## [What to work on]
When a line in the records includes the string "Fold", it goes into the tally; report that tally alone.

Items listed in a dataset:
= = =
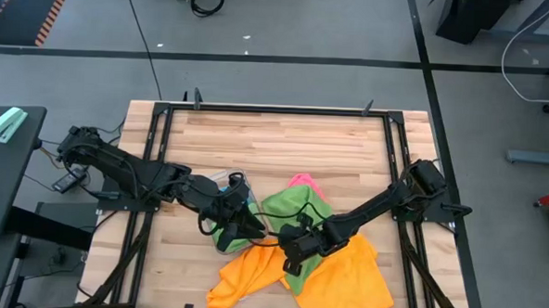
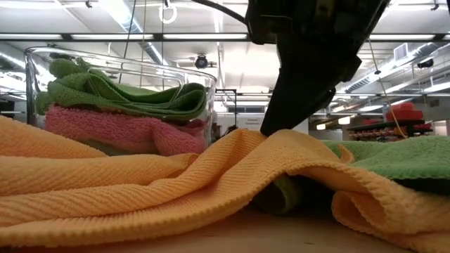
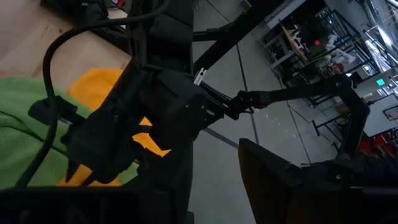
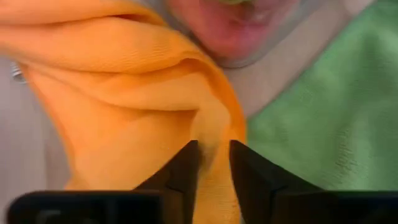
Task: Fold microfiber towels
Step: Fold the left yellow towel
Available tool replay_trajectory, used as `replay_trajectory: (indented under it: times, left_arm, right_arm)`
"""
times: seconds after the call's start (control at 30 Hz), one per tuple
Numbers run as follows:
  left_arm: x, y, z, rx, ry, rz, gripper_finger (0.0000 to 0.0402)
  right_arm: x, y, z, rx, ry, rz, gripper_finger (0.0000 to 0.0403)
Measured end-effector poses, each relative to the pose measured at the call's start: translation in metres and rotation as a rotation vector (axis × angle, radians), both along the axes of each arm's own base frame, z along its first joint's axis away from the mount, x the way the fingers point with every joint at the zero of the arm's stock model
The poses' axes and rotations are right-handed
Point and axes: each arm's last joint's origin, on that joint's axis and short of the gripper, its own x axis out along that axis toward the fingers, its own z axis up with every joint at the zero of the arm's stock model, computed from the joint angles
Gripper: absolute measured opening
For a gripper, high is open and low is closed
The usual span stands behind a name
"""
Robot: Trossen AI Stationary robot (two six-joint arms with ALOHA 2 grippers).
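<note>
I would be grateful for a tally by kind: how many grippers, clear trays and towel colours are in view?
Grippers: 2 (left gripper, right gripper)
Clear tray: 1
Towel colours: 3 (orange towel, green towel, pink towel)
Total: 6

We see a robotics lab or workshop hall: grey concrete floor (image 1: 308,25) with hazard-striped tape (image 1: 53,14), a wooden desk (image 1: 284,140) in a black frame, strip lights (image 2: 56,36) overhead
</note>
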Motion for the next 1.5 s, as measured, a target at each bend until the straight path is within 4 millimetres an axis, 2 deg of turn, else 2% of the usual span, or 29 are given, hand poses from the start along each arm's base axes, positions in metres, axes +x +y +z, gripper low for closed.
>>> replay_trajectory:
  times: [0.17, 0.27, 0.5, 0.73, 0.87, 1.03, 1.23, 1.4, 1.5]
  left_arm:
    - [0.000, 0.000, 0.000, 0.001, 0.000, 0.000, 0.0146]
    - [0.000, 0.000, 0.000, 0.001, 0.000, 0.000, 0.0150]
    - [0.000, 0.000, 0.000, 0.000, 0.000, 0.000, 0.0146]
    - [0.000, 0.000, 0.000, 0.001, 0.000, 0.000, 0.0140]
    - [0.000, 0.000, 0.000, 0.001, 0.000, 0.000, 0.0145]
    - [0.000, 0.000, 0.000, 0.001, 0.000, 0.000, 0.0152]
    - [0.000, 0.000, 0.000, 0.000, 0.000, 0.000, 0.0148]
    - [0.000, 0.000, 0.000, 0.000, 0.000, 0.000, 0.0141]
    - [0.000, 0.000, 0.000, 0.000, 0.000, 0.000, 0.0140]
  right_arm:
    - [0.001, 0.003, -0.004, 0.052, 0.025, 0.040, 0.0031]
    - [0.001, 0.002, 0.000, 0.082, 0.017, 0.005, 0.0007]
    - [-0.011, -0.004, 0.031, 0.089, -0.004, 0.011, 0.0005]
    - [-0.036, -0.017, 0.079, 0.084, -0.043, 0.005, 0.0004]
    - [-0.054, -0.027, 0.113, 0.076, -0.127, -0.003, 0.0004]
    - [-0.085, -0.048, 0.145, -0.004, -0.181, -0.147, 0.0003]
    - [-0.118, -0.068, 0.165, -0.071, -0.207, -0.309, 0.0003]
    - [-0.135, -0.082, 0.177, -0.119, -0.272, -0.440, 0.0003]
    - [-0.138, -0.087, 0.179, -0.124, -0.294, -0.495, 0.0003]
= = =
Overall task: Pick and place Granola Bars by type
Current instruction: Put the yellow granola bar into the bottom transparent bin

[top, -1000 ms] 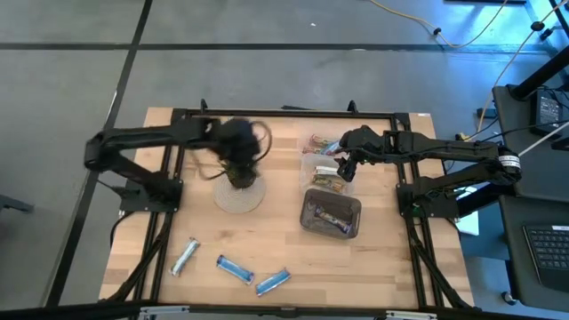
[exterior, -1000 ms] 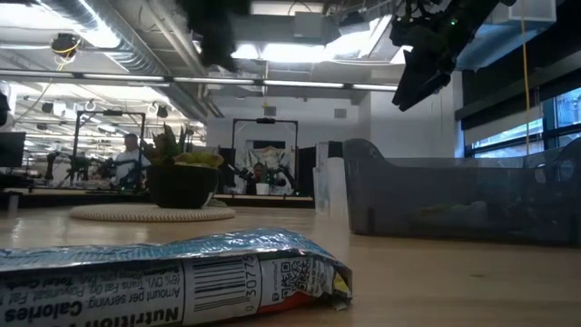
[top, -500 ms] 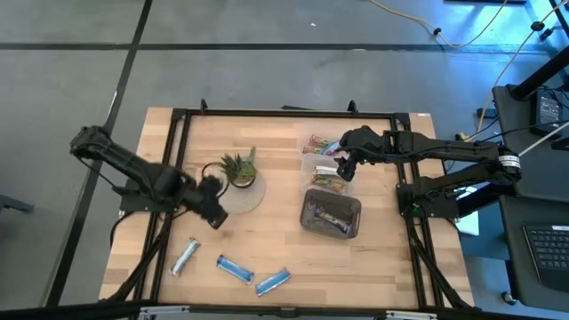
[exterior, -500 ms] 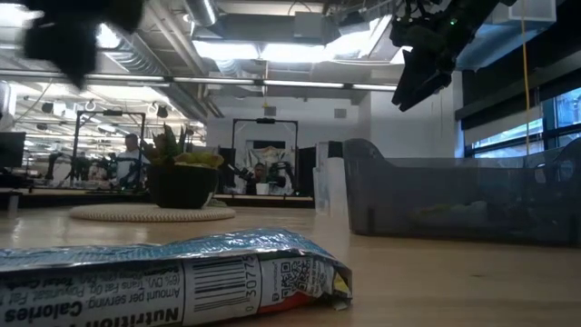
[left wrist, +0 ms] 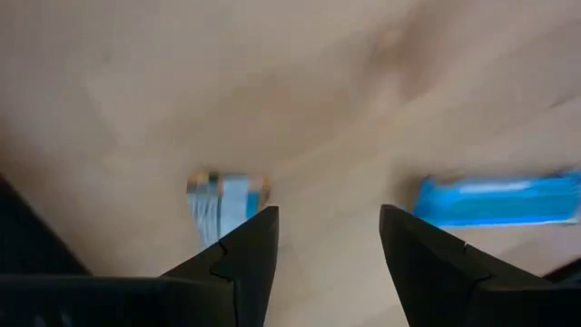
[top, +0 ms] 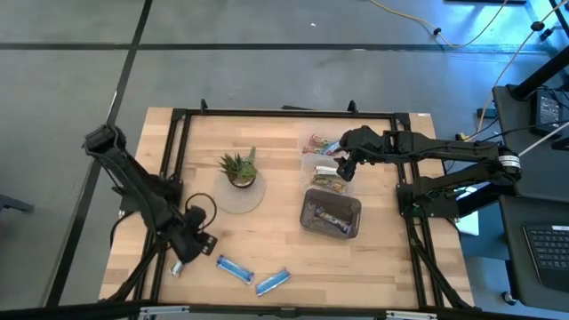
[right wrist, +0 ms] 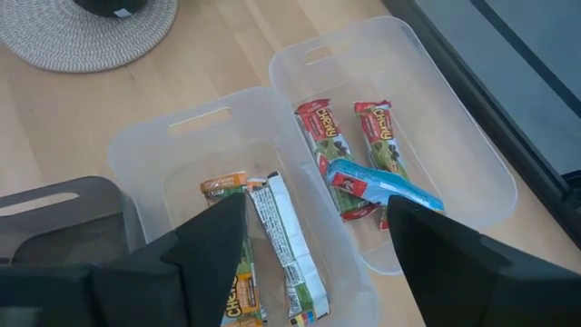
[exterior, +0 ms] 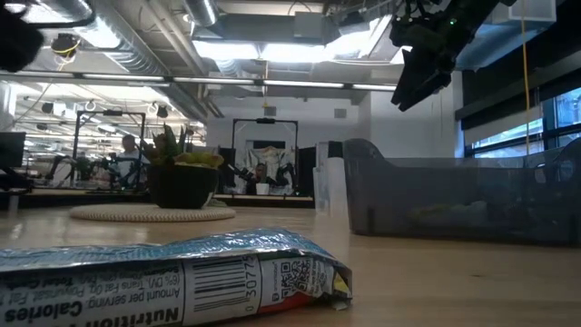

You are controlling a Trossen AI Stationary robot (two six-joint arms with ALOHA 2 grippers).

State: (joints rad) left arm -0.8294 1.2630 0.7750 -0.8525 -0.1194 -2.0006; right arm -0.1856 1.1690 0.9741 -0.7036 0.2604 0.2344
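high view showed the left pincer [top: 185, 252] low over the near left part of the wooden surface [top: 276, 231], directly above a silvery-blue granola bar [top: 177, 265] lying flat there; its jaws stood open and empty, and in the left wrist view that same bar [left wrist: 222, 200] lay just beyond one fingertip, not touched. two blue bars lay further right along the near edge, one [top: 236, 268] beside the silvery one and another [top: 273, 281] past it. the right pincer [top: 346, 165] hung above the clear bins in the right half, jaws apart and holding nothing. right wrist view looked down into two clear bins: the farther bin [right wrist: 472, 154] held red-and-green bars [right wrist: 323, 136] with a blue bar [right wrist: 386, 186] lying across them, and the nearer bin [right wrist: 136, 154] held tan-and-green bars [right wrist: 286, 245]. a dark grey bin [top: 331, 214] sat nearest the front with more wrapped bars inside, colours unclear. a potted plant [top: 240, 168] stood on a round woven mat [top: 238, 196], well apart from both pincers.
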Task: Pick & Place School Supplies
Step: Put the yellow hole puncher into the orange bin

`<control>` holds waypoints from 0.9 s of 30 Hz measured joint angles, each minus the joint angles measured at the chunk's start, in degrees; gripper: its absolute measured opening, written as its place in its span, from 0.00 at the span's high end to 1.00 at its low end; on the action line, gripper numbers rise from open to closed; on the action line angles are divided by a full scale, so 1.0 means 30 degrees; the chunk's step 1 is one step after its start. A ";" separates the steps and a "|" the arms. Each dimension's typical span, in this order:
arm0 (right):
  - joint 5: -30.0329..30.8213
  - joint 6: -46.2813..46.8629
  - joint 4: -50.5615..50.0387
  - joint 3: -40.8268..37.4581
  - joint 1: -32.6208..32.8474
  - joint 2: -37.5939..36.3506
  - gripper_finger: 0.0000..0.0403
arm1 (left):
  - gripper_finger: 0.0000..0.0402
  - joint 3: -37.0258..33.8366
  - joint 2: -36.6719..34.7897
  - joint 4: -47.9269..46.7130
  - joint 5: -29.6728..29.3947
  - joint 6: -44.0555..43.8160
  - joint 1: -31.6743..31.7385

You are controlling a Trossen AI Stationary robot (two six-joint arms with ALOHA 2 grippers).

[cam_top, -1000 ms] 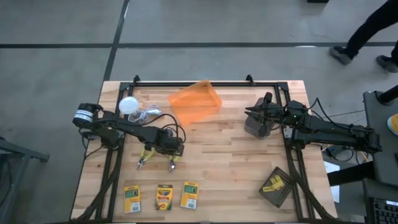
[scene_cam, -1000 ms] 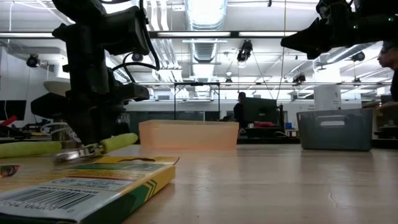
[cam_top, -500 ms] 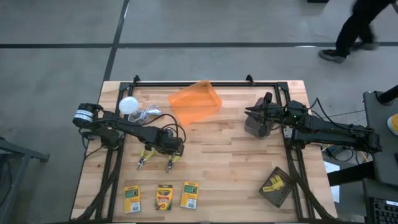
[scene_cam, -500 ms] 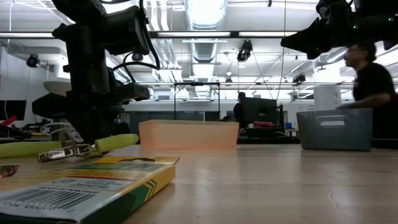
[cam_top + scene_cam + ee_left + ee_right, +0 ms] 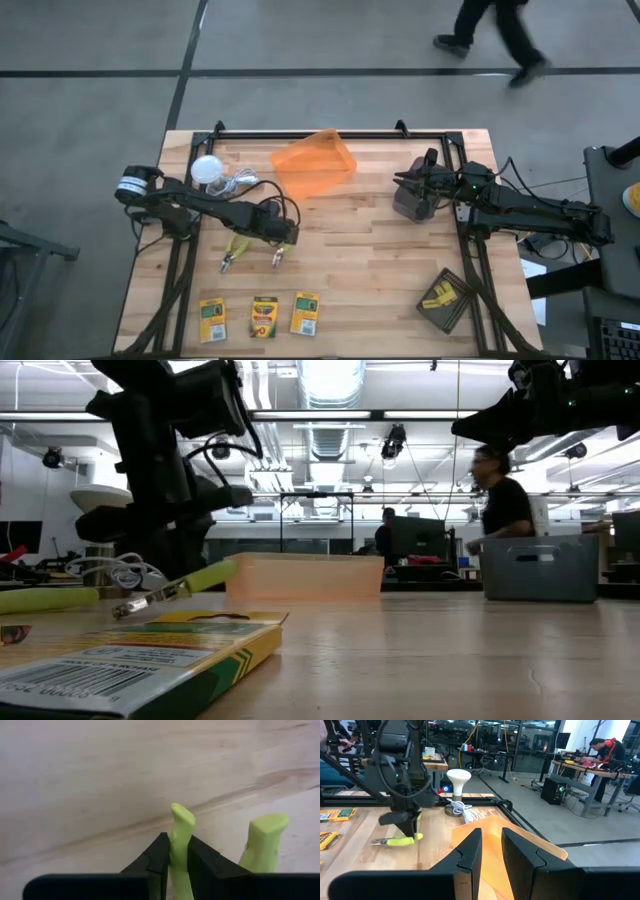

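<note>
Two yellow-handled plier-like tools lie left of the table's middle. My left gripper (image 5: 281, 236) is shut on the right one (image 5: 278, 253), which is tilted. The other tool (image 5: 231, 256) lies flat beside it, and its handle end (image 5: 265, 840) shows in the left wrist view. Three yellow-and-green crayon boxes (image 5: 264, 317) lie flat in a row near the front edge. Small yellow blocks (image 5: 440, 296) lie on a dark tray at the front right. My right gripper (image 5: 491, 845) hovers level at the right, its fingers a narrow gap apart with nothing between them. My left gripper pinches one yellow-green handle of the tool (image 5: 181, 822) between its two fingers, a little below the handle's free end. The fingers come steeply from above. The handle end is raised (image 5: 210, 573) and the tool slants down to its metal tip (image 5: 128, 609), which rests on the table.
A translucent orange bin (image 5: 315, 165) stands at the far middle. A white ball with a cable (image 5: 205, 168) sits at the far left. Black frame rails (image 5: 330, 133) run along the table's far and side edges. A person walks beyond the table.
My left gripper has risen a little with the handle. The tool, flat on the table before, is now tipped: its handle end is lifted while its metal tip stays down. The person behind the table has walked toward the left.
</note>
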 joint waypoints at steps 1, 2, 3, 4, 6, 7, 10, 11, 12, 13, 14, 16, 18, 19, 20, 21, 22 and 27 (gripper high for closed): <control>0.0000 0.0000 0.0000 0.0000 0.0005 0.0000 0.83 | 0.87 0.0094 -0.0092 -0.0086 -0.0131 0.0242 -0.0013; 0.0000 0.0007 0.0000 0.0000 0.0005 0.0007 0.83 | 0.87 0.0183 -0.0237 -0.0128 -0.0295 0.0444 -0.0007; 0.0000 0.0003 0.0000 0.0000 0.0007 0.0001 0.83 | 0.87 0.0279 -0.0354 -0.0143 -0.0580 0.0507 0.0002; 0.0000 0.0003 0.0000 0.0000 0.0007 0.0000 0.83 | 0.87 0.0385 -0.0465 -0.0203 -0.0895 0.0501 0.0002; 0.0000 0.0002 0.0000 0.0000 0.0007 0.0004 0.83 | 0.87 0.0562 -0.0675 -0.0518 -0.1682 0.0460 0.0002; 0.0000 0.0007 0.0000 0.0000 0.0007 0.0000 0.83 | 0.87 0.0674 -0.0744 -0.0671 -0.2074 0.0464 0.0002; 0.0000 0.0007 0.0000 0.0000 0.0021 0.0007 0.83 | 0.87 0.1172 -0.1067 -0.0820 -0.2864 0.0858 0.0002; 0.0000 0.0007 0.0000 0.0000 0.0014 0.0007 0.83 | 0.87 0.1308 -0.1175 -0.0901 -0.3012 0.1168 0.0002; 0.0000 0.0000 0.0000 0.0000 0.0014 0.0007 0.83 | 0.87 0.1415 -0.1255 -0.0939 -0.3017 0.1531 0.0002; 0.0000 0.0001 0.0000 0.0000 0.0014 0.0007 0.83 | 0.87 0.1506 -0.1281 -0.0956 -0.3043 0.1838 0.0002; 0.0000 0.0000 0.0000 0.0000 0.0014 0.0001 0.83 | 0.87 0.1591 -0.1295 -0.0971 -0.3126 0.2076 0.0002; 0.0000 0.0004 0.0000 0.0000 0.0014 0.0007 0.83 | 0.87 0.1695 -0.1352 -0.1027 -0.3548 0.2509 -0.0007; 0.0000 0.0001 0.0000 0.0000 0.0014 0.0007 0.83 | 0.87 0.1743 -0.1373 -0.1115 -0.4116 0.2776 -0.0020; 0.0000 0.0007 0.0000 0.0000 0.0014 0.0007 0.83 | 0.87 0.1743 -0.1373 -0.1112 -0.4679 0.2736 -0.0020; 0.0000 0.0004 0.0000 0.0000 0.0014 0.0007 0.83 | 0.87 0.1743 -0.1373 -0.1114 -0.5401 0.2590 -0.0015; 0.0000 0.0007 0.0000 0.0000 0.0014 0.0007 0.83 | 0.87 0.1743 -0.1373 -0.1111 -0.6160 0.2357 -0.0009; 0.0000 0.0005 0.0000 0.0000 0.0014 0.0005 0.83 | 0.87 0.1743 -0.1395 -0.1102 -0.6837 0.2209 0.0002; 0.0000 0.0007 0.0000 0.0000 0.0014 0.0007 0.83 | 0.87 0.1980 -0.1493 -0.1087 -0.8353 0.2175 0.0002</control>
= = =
## [Output for this exercise]
2